Directions |
Look through the lines below, find those with the word "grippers", and copy them.

Data excerpt |
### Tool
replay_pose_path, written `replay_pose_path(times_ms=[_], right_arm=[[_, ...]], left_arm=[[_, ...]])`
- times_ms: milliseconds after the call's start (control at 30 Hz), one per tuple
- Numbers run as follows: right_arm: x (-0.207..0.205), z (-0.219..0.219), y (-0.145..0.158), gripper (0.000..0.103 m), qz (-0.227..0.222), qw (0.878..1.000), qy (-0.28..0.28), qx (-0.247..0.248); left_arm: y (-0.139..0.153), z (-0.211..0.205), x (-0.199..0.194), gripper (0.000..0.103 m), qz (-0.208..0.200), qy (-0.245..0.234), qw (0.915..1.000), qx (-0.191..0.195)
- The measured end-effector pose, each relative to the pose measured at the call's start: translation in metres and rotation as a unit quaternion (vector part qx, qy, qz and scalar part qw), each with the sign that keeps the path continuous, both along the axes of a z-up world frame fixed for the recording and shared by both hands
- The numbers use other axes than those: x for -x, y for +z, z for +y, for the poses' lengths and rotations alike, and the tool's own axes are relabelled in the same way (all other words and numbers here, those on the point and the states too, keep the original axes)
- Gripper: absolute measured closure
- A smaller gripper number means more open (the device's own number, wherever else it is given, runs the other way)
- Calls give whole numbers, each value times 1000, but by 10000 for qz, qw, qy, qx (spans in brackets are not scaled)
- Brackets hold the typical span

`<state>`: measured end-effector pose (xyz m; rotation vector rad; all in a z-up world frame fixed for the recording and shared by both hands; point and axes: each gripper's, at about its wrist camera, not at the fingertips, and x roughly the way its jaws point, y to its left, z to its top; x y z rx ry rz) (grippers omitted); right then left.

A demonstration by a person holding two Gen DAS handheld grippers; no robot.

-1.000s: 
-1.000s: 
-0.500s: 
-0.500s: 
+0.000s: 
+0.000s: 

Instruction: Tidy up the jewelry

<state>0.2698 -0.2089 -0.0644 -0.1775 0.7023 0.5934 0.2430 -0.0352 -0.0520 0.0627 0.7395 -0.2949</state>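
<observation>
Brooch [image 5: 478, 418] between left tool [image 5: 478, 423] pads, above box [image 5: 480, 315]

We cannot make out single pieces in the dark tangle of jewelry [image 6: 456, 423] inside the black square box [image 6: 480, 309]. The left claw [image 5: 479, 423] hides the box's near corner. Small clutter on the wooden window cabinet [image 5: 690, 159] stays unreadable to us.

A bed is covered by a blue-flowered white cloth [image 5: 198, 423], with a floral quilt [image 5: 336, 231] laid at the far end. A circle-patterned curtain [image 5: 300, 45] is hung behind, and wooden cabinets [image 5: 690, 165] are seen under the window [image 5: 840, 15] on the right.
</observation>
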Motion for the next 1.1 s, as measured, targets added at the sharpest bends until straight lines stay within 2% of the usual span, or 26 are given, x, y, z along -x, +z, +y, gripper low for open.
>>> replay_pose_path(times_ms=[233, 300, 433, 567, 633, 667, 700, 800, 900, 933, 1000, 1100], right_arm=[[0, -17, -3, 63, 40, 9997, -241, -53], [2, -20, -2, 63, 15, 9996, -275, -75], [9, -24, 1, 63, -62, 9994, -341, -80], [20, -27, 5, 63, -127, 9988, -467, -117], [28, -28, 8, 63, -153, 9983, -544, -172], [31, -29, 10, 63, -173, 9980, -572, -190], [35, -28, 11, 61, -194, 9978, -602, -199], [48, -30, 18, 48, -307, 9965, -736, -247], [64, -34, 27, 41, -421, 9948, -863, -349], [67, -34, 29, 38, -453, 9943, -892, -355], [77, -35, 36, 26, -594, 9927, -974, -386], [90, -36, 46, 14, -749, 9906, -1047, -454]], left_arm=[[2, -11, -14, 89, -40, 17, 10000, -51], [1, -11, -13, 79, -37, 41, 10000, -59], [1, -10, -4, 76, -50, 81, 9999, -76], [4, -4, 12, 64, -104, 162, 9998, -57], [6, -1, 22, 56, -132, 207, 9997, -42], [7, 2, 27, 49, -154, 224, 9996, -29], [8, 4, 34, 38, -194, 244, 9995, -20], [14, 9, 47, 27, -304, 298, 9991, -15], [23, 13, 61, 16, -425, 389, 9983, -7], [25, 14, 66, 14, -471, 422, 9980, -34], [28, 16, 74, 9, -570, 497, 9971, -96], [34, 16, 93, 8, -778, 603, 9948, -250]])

Response to this task |
`<state>`: measured end-effector pose (xyz m; rotation vector rad; all in a z-up world frame fixed for the recording and shared by both hands; point and axes: each gripper's, at about its wrist camera, not at the fingertips, and x roughly the way its jaws point, y to its left, z to its top; x y z rx ry rz) (grippers omitted); right then left.
A demonstration by a person holding two Gen DAS handheld grippers; no robot.

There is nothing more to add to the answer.